First, kudos to Linda Evenson, the librarian-archivist at the Freeborn County Historical Museum in Albert Lea. Just prior to the road trip, I drove down to Albert Lea for the day intent on retrieving some obituaries from the file I knew that FCHM kept. I figured obituaries might yield a little better sense of the “characters” in my current research. I came home with more than I had anticipated. Linda has made worthy use of volunteers’ time to compile name indexes of old newspapers, plat books, and other records. In a previous post, I wrote about Fred McCall, a postmaster and drainage opponent who cast his opinions in poetry. Looking up his name in the indexes showed me the location of his farm, led me to newspaper accounts of his and his wife’s birthday and anniversary parties, and brought me a poem he wrote, in his 80s, on the occasion of his wife’s death. The man behind the name is coming clear. The finding aids Linda Evenson has prepared are supplemented by her intimate knowledge of the archives she oversees, some of which still awaits cataloging.
As my friends and I drove down the Mississippi toward our lodgings in Decorah, Iowa, we thumbed through a stack of backroads travel books and kept alert to brown historic site signs. We would not let the pressure of “getting there” dissuade us from seeing what lay along our route. Our favorite surprise required a two-plus-mile drive along a loosely graveled road lined with orange cones and construction machinery. The road took us through a lovely valley between river bluffs. Finally, a bit after the odometer signaled that we should be there, a bend in the road brought us in sight of the Pickwick Mill, a restored grist mill first opened in 1858. We pulled up just as an elderly man climbed into a pickup, the only other vehicle on the property. He had just locked the place up and was heading home. Our questions must have piqued his pride, because he quickly offered to let us in. We had a choice between watching a 20-minute movie or paying $3 a person for a guided tour of the first floor. We chose whatever he planned to tell us. He apologized for not being able to show us any working machinery, because the power was turned on only for tour groups with advance reservations.
I would call his presentation style laconic enthusiasm. His voice was quiet and unmodulated; he rarely cracked a smile, but his knowledge of every item on display was extensive and illustrated his passion for the mill and its history. He told us, for example, that he kept busy between visitors cleaning out nooks and crannies and sorting the material found there. Among the recent finds was a paybook showing the names and pay of the first 6-man (or was that 5?) team employed at the mill in the late 1850s. He didn’t seem at all displeased that we took time to read and discuss the names and speculate about their working conditions. He asked us if we would like to step out onto a balcony on the river side where we could get a view of the millwheel. As we did, expecting a quick glimpse, the wheel began to rumble and turn.
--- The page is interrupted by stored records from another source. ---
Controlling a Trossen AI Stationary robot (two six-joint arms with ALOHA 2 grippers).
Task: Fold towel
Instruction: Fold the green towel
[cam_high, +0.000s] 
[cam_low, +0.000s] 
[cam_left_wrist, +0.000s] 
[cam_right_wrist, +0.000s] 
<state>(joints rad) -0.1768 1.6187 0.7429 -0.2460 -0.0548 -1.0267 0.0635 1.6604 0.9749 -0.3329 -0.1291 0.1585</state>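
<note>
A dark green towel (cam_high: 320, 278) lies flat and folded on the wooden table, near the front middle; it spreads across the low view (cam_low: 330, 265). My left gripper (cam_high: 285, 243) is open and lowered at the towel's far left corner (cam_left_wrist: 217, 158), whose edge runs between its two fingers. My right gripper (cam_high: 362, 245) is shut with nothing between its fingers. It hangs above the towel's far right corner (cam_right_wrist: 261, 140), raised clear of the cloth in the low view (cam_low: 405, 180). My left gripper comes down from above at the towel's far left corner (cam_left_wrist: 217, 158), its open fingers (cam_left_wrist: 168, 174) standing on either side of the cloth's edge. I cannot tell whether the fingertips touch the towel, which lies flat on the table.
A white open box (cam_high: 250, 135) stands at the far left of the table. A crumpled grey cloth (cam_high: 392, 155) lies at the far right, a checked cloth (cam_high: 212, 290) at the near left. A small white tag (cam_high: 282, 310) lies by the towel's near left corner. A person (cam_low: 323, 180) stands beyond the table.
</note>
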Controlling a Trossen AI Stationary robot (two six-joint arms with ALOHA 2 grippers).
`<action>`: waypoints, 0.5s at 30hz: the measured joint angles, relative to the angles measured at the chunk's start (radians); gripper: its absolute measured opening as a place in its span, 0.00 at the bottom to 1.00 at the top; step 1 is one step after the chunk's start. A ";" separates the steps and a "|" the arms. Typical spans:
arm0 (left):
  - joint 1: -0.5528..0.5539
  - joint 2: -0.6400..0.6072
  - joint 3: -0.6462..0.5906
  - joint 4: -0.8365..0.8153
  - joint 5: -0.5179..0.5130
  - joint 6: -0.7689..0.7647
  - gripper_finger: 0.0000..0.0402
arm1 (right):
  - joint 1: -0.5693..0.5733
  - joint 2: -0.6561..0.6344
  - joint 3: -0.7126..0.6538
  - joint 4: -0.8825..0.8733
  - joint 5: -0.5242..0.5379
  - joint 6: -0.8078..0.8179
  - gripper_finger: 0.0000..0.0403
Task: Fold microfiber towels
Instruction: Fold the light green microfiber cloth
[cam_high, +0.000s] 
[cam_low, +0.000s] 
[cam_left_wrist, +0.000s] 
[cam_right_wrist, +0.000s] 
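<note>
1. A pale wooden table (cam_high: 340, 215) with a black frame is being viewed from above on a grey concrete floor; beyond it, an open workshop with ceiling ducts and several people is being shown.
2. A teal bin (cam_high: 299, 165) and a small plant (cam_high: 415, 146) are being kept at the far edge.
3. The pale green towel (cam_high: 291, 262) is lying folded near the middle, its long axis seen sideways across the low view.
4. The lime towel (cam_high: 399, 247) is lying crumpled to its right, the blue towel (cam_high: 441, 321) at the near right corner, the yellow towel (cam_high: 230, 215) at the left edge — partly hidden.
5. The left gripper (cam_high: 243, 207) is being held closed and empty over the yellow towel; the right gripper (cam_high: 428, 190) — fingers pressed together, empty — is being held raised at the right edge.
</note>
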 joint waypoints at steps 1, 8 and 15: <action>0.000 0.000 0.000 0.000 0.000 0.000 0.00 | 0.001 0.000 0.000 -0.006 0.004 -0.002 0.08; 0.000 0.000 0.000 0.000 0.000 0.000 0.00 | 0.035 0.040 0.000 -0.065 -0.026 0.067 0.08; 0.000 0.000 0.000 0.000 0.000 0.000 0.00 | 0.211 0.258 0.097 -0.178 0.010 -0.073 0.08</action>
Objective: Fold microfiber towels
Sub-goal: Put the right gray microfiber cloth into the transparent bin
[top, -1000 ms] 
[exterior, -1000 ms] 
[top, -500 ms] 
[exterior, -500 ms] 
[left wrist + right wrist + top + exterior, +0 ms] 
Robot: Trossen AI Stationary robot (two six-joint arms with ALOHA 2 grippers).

He had surprised us by switching it on–a great favor that enhanced our fascination with the site.
He explained to us that the mill had been in danger of demolition back in the 1980s, until local citizens banded together to save it and organized as a non-profit to secure funding and guarantee its future. He had farmed in the area and was one of several volunteer tour guides. We were welcome to explore other floors (there are 7 in all, two of them underground) on our own, and my friends did. I am not fond of steep, open-slatted stairways, so I went outside to look closer at the river and millpond and to admire neighboring Lake LaBelle.
Near the door I spotted another reason to be appreciative: a sign announcing that the mill restoration had benefited from a Minnesota Legacy Grant. In the election of 2008, Minnesota voters approved an amendment that would increase the state sales tax by three eighths of one percent through the year 2034, with receipts dedicated to water and wildlife conservation, parks and trails, and arts and culture, including local history. At a time when some politicians are signing no-tax pledges, we citizens agreed to tax ourselves to care for treasured aspects of our state’s heritage. The legislature has created a Legacy Amendment website where Minnesotans can keep track of how the funds are spent. Thank you, Minnesota voters, for the privilege of visiting the Pickwick Mill and for all the other benefits the funds provide.